From the line holding "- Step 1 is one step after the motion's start" through the line holding "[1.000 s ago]" below, write out every line exactly; include both of those lines and drop the pictures.

> DATA PROVIDED:
|---|
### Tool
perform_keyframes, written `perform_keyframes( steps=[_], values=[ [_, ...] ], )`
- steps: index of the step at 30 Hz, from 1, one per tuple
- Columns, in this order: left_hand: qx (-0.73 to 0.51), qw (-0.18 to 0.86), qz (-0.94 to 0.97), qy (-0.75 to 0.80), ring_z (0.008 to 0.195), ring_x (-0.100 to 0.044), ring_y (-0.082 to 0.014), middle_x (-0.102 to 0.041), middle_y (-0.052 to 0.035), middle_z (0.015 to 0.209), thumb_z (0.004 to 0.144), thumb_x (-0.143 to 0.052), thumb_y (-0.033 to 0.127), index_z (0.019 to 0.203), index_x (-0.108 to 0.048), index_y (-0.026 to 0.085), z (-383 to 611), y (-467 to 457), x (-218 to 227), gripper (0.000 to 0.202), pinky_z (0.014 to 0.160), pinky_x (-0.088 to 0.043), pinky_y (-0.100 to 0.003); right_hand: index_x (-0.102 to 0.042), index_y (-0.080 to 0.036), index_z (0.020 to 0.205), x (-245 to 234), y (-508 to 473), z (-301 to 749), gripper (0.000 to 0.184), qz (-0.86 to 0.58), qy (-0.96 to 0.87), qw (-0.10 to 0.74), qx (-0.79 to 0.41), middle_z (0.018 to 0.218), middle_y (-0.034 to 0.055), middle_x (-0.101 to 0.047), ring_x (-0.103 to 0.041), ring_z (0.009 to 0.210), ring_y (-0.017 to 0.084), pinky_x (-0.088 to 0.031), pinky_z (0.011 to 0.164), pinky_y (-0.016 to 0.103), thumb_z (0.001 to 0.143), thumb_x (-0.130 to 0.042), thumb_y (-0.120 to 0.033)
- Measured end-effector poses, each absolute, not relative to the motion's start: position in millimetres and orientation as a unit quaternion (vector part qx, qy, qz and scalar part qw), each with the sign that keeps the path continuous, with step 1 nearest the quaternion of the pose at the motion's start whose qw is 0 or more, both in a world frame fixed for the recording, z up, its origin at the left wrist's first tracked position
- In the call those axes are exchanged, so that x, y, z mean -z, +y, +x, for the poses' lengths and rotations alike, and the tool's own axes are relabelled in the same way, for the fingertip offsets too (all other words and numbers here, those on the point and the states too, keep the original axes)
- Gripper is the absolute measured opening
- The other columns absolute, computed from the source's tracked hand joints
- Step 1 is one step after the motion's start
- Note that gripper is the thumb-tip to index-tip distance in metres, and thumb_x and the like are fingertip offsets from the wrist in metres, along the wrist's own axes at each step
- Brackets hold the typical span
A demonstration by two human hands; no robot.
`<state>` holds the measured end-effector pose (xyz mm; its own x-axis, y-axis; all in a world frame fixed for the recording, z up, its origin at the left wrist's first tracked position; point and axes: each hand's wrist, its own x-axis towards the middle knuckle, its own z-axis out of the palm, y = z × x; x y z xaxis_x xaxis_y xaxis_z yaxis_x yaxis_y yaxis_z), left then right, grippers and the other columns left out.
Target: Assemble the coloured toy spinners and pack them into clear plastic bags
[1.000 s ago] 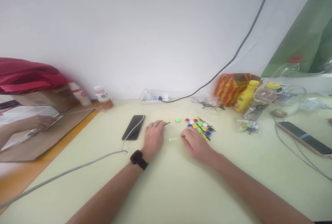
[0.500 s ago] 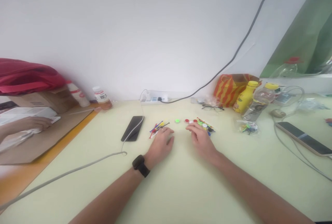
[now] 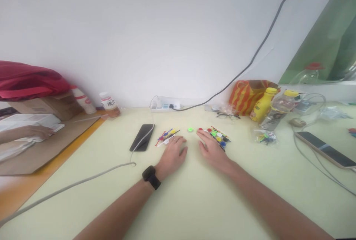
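Note:
My left hand [image 3: 174, 154], with a black watch [image 3: 151, 177] on its wrist, rests on the table with fingers loosely spread and nothing visible in them. Just beyond its fingertips lies a small pile of thin coloured sticks and round pieces [image 3: 166, 136]. My right hand [image 3: 213, 150] lies palm down, its fingers stretched out, the fingertips at a small red disc [image 3: 200, 129]. Beside it on the right is a second pile of coloured discs and sticks [image 3: 219, 136], partly hidden by the hand. Between the hands, farther back, sits a bright green disc [image 3: 190, 129].
A black phone [image 3: 142, 138] with a cable across it lies left. Behind are a power strip [image 3: 166, 107] and glasses [image 3: 228, 116]. Bottles, such as a yellow one [image 3: 263, 103], and another phone [image 3: 326, 148] are right. Another person's hand [image 3: 39, 132] rests far left.
My right hand has flattened from a bent-fingered pose, with its fingers reaching toward the red disc. More of both piles shows. My left hand has barely moved.

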<state>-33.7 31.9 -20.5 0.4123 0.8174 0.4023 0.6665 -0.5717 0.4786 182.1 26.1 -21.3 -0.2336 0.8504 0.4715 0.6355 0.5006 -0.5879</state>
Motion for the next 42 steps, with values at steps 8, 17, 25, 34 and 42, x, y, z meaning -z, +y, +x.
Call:
perform_keyframes(
  steps=[8, 17, 25, 34, 42],
  values=[
    [-0.308, 0.122, 0.833, 0.444, 0.128, -0.055, -0.0289, -0.061, -0.0114, 0.129, 0.096, -0.053, 0.019, 0.118, -0.059, 0.022, -34, 31, 21, 0.023, 0.110, -0.046, -0.052, -0.060, -0.015, 0.140, 26, 27, 182, 0.045, -0.476, -0.786, 0.374, -0.126, 0.147, 0.0158, -0.057, -0.052, 0.138, 0.029, -0.043, 0.116, 0.051, 0.097, -0.049, -0.020],
    [-0.312, 0.140, 0.821, 0.457, 0.127, -0.055, -0.0302, -0.062, -0.0124, 0.129, 0.094, -0.060, 0.025, 0.128, -0.056, 0.020, -35, 31, 17, 0.034, 0.108, -0.047, -0.052, -0.067, -0.020, 0.085, 9, 19, 181, 0.018, -0.438, -0.768, 0.439, -0.158, 0.098, 0.0092, -0.073, -0.068, 0.094, 0.023, -0.055, 0.087, 0.038, 0.093, -0.051, -0.016],
    [-0.294, 0.144, 0.858, 0.395, 0.131, -0.052, -0.0313, -0.062, -0.0107, 0.136, 0.088, -0.073, 0.038, 0.119, -0.068, 0.025, -34, 29, 10, 0.034, 0.112, -0.042, -0.053, -0.046, -0.021, 0.059, 0, 5, 182, 0.022, -0.417, -0.753, 0.473, -0.189, 0.070, 0.0012, -0.058, -0.052, 0.062, 0.015, -0.040, 0.056, 0.029, 0.074, -0.057, -0.009],
    [-0.325, 0.248, 0.813, 0.416, 0.094, -0.066, -0.0244, -0.073, -0.0050, 0.098, 0.089, -0.070, 0.037, 0.101, -0.073, 0.024, -35, 36, 10, 0.018, 0.086, -0.053, -0.038, -0.069, -0.020, 0.067, -3, 18, 184, 0.017, -0.399, -0.614, 0.563, -0.383, 0.086, 0.0060, -0.068, -0.062, 0.068, 0.017, -0.054, 0.061, 0.032, 0.082, -0.064, -0.026],
    [-0.370, 0.383, 0.737, 0.416, 0.072, -0.063, -0.0163, -0.071, -0.0049, 0.088, 0.083, -0.077, 0.041, 0.102, -0.075, 0.019, -38, 45, 16, 0.030, 0.068, -0.055, -0.030, -0.078, -0.023, 0.097, -6, 14, 177, 0.026, -0.376, -0.575, 0.566, -0.457, 0.106, 0.0084, -0.076, -0.073, 0.102, 0.025, -0.058, 0.099, 0.046, 0.085, -0.076, -0.045]
  ],
)
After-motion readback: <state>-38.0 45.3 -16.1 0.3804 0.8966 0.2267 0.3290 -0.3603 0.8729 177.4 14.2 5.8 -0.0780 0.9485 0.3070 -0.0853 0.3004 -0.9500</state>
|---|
> OUTPUT:
- Step 1 is one step after the motion's start
- Note that gripper is the thumb-tip to index-tip distance in metres, and thumb_x and the like are fingertip offsets from the wrist in metres, along the wrist's own axes at each step
- Brackets hold the typical span
A demonstration by two human hands; no robot.
`<state>` holds the measured end-effector pose (xyz mm; its own x-axis, y-axis; all in a world frame fixed for the recording, z up, its origin at the left wrist's first tracked position; point and axes: each hand's wrist, its own x-axis towards the middle knuckle, its own z-axis out of the palm, y = z × x; x y z xaxis_x xaxis_y xaxis_z yaxis_x yaxis_y yaxis_z), left then right, grippers and the other columns left out.
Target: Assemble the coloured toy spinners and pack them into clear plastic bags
[1.000 s ago] 

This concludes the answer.